■ **Activity**: Begin your copy at the line that holds "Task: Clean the" and carry it through the final line of the data, writing out each line exactly and omitting pictures.

[Provided material]

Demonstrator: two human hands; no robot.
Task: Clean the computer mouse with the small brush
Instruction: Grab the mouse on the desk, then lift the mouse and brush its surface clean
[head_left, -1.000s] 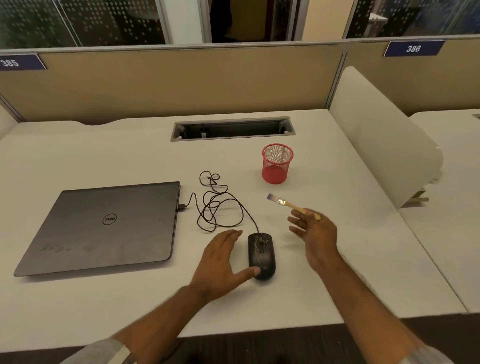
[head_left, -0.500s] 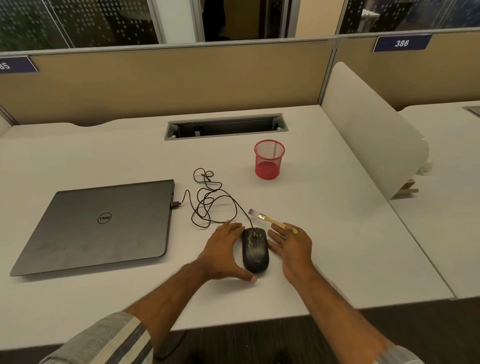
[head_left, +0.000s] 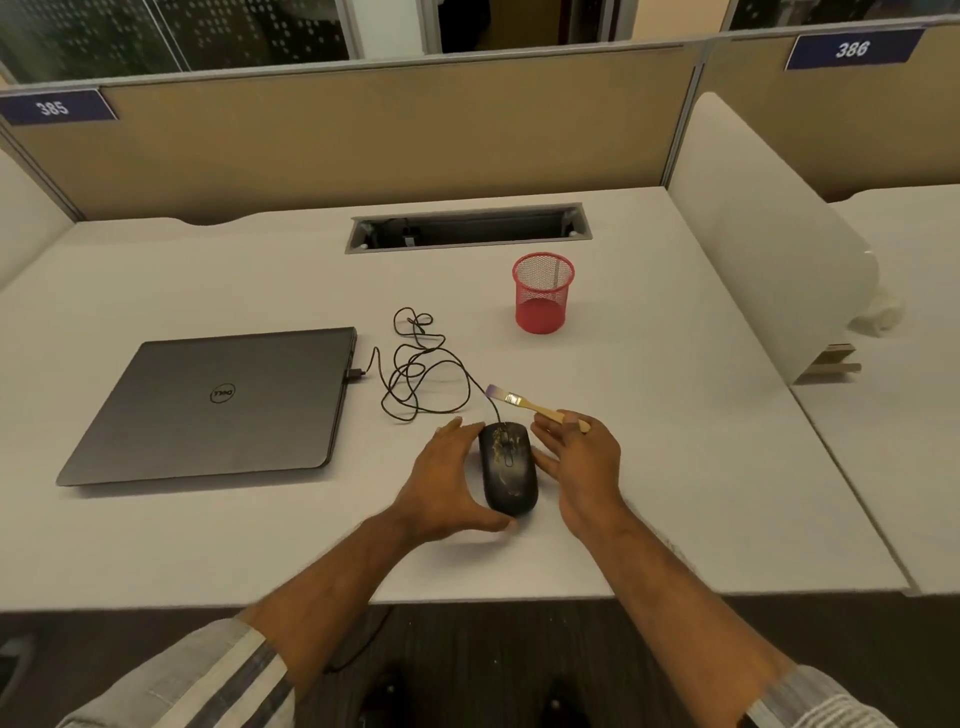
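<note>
A black computer mouse (head_left: 508, 470) with yellowish dirt on its top lies on the white desk (head_left: 675, 467). Its cable (head_left: 415, 374) runs in loops to the laptop. My left hand (head_left: 447, 486) cups the mouse's left side, with the thumb curled round its rear end. My right hand (head_left: 582, 462) rests just right of the mouse with the fingers stretched out. The small brush (head_left: 524, 404), with a wooden handle and purple-tipped bristles, is held across those fingers. Its bristles point up-left, hovering beyond the mouse's front.
A shut grey laptop (head_left: 218, 400) lies to the left. A red mesh pen cup (head_left: 543, 293) stands behind the mouse. A cable slot (head_left: 467, 228) is cut into the desk at the back. A white divider panel (head_left: 753, 234) borders the right side, and the desk's front edge is near my forearms.
My left hand has closed in around the mouse. My right hand has come down and left with the brush, from raised above the desk to beside the mouse.
</note>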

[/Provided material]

■ **Your response**:
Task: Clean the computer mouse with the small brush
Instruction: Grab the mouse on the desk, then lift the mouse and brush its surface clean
[head_left, -1.000s] 
[head_left, -0.500s] 
[head_left, +0.000s] 
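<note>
A black computer mouse (head_left: 508, 470) with yellowish dirt on its top lies on the white desk (head_left: 675, 467). Its cable (head_left: 415, 374) runs in loops to the laptop. My left hand (head_left: 447, 486) cups the mouse's left side, with the thumb curled round its rear end. My right hand (head_left: 582, 462) rests just right of the mouse with the fingers stretched out. The small brush (head_left: 524, 404), with a wooden handle and purple-tipped bristles, is held across those fingers. Its bristles point up-left, hovering beyond the mouse's front.
A shut grey laptop (head_left: 218, 400) lies to the left. A red mesh pen cup (head_left: 543, 293) stands behind the mouse. A cable slot (head_left: 467, 228) is cut into the desk at the back. A white divider panel (head_left: 753, 234) borders the right side, and the desk's front edge is near my forearms.
My left hand has closed in around the mouse. My right hand has come down and left with the brush, from raised above the desk to beside the mouse.
</note>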

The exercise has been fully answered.